Molecular beam epitaxial growth of metamorphic AlInSb/GaInSb high-electron-mobility-transistor structures on GaAs substrates for low power and high frequency applications

Abstract

We report on molecular beam epitaxial growth of AlInSb/GaInSb metamorphic high-electron-mobility-transistor structures for low power, high frequency applications on 4 in. GaAs substrates. The structures consist of a Ga0.4In0.6Sb channel embedded in Al0.4In0.6Sb barrier layers which are grown on top of an insulating metamorphic buffer, which is based on the linear exchange of Ga versus In and a subsequent exchange of As versus Sb.
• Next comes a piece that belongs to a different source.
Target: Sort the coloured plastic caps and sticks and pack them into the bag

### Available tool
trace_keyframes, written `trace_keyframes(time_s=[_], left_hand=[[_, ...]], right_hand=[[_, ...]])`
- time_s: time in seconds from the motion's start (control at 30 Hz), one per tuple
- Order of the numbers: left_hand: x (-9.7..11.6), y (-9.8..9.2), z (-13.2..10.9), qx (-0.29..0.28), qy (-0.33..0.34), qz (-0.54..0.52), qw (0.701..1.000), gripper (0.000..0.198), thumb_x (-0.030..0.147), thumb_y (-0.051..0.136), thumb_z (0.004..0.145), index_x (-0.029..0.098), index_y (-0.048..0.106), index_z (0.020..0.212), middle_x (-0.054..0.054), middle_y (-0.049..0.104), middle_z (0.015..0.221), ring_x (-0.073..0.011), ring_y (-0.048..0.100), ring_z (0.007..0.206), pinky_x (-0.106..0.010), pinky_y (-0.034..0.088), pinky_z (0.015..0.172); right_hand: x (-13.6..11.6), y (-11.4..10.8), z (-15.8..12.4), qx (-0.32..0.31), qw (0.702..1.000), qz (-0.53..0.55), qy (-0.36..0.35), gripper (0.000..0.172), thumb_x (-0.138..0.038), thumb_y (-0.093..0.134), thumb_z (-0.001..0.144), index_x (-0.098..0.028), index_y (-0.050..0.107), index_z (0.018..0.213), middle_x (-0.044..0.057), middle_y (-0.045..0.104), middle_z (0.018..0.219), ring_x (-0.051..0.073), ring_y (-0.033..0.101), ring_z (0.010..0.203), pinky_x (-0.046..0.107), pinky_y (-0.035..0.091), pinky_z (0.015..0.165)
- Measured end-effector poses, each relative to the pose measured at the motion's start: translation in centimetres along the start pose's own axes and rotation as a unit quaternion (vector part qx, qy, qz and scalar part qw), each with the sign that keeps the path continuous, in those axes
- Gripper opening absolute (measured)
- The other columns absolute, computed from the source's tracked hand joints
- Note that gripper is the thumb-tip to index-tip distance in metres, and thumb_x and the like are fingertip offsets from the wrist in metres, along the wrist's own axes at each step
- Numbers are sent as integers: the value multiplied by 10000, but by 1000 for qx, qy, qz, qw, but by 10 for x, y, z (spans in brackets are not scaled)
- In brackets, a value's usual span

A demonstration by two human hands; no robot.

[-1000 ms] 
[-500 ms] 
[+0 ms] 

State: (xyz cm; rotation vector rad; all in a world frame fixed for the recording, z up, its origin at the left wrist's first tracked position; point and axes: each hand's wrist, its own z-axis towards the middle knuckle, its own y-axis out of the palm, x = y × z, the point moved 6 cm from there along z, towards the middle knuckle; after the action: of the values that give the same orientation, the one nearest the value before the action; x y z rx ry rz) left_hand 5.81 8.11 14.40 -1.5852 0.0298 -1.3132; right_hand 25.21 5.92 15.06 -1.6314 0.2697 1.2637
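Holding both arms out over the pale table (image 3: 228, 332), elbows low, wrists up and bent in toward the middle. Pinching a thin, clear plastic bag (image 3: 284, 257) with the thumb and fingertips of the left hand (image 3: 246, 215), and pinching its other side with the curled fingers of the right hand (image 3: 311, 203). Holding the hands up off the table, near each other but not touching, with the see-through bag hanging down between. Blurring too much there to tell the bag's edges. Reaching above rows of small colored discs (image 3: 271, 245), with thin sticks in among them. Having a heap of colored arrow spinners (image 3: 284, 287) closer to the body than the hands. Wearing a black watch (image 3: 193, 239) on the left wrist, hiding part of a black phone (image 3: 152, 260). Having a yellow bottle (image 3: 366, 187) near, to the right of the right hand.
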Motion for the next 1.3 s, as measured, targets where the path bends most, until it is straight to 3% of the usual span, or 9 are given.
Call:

Precise control of group V fluxes and substrate temperature in the Al0.4In0.6As1−xSbx buffer is essential to achieve high quality device structures. Good morphological properties were achieved demonstrated by the appearance of crosshatching and root mean square roughness values of 2.0 nm. Buffer isolation is found to be >100 kΩ/◻ for optimized growth conditions. Hall measurements at room temperature reveal electron densities of 2.8×1012 cm−2 in the channel at mobility values of 21.000 cm2/V s for single-sided Te volume doping and 5.4×1012 cm−2 and 17.000 cm2/V s for double-sided Te δ-doping, respectively.